> _About this exercise_:
The data below has to be returned exactly, down to the last character.

> _The data_:
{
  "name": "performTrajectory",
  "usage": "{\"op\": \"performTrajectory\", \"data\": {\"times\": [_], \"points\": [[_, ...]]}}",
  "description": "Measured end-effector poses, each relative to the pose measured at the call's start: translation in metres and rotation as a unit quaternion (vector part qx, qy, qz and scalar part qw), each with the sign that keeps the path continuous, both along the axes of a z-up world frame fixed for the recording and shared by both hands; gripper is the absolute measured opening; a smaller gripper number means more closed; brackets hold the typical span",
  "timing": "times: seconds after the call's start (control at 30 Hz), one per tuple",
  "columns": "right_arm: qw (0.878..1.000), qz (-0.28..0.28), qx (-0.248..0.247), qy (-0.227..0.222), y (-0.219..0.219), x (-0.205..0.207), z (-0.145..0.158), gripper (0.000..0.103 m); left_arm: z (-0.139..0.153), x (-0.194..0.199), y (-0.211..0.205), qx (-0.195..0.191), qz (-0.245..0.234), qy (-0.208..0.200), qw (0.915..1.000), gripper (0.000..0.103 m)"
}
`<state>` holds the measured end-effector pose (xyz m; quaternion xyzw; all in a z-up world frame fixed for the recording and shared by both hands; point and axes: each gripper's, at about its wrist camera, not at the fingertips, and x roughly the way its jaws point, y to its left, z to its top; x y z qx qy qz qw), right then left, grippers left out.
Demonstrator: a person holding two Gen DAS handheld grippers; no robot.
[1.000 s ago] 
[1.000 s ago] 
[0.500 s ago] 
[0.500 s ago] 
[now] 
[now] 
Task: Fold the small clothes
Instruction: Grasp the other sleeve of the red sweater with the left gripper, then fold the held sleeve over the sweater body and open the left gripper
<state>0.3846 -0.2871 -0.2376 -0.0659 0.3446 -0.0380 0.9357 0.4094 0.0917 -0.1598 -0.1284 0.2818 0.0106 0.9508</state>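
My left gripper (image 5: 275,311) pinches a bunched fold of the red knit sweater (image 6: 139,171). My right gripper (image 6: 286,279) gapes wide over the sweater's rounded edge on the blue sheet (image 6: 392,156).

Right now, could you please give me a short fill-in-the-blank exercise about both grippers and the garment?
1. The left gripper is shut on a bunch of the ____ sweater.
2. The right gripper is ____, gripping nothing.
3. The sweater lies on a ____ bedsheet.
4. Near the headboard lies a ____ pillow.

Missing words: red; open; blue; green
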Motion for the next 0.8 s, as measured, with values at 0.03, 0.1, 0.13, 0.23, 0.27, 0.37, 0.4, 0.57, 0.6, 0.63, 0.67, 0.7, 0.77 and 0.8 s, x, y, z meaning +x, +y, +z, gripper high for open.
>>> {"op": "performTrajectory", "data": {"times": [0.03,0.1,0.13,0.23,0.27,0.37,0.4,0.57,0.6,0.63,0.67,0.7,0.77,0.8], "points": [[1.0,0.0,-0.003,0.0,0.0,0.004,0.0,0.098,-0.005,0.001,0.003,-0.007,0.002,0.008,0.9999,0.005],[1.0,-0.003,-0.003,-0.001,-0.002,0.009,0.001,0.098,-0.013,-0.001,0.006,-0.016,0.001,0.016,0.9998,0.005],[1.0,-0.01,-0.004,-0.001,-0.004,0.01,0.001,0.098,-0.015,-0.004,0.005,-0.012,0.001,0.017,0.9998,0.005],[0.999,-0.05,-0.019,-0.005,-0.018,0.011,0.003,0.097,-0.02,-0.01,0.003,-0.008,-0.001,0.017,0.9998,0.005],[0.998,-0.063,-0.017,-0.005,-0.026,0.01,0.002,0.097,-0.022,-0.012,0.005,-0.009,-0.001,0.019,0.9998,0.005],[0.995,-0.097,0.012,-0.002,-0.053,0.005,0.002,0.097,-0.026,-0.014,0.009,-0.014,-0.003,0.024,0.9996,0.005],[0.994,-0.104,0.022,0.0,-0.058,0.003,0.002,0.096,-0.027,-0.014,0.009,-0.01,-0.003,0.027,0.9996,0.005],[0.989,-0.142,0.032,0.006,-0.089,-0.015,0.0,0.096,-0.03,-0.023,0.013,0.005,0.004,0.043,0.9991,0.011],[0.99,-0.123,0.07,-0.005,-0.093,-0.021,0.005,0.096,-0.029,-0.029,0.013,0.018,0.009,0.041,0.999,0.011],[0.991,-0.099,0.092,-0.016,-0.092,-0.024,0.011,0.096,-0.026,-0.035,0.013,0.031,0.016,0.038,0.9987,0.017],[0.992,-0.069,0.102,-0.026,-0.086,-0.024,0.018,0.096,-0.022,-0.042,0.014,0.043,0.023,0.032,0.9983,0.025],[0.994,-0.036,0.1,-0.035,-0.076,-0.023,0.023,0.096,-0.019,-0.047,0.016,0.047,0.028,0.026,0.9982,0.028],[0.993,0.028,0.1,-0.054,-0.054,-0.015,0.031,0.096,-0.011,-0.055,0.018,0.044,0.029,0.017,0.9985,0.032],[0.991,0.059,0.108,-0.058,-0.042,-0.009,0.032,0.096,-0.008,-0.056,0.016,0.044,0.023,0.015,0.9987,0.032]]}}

> _Exercise answer_:
{
  "name": "performTrajectory",
  "usage": "{\"op\": \"performTrajectory\", \"data\": {\"times\": [_], \"points\": [[_, ...]]}}",
  "description": "Measured end-effector poses, each relative to the pose measured at the call's start: translation in metres and rotation as a unit quaternion (vector part qx, qy, qz and scalar part qw), each with the sign that keeps the path continuous, both along the axes of a z-up world frame fixed for the recording and shared by both hands; gripper is the absolute measured opening; a smaller gripper number means more closed; brackets hold the typical span",
  "timing": "times: seconds after the call's start (control at 30 Hz), one per tuple",
  "columns": "right_arm: qw (0.878..1.000), qz (-0.28..0.28), qx (-0.248..0.247), qy (-0.227..0.222), y (-0.219..0.219), x (-0.205..0.207), z (-0.145..0.158), gripper (0.000..0.103 m); left_arm: z (-0.139..0.153), x (-0.194..0.199), y (-0.211..0.205), qx (-0.195..0.191), qz (-0.245..0.234), qy (-0.208..0.200), qw (0.915..1.000), gripper (0.000..0.103 m)"
}
`<state>` holds the measured end-effector pose (xyz m; quaternion xyzw; all in a z-up world frame fixed for the recording and shared by both hands; point and axes: each gripper's, at about its wrist camera, not at the fingertips, and x roughly the way its jaws point, y to its left, z to its top; x y z qx qy qz qw), right then left, grippers left out.
Demonstrator: a person holding two Gen DAS handheld grippers; no robot.
[1.000 s ago] 
[1.000 s ago] 
[0.500 s ago] 
[0.500 s ago] 
[now] 
[now] 
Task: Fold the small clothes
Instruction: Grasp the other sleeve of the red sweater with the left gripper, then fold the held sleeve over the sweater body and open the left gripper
<state>0.3846 -0.2871 -0.2376 -0.0659 0.3446 -0.0380 0.9357 0.4094 0.0917 -0.1598 -0.1284 0.2818 0.0106 0.9508</state>
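My left gripper (image 5: 275,311) pinches a bunched fold of the red knit sweater (image 6: 139,171). My right gripper (image 6: 286,279) gapes wide over the sweater's rounded edge on the blue sheet (image 6: 392,156).

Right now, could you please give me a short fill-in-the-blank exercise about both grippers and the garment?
1. The left gripper is shut on a bunch of the ____ sweater.
2. The right gripper is ____, gripping nothing.
3. The sweater lies on a ____ bedsheet.
4. Near the headboard lies a ____ pillow.

Missing words: red; open; blue; green
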Motion for the next 0.8 s, as measured, with values at 0.03, 0.1, 0.13, 0.23, 0.27, 0.37, 0.4, 0.57, 0.6, 0.63, 0.67, 0.7, 0.77 and 0.8 s, x, y, z meaning +x, +y, +z, gripper high for open.
>>> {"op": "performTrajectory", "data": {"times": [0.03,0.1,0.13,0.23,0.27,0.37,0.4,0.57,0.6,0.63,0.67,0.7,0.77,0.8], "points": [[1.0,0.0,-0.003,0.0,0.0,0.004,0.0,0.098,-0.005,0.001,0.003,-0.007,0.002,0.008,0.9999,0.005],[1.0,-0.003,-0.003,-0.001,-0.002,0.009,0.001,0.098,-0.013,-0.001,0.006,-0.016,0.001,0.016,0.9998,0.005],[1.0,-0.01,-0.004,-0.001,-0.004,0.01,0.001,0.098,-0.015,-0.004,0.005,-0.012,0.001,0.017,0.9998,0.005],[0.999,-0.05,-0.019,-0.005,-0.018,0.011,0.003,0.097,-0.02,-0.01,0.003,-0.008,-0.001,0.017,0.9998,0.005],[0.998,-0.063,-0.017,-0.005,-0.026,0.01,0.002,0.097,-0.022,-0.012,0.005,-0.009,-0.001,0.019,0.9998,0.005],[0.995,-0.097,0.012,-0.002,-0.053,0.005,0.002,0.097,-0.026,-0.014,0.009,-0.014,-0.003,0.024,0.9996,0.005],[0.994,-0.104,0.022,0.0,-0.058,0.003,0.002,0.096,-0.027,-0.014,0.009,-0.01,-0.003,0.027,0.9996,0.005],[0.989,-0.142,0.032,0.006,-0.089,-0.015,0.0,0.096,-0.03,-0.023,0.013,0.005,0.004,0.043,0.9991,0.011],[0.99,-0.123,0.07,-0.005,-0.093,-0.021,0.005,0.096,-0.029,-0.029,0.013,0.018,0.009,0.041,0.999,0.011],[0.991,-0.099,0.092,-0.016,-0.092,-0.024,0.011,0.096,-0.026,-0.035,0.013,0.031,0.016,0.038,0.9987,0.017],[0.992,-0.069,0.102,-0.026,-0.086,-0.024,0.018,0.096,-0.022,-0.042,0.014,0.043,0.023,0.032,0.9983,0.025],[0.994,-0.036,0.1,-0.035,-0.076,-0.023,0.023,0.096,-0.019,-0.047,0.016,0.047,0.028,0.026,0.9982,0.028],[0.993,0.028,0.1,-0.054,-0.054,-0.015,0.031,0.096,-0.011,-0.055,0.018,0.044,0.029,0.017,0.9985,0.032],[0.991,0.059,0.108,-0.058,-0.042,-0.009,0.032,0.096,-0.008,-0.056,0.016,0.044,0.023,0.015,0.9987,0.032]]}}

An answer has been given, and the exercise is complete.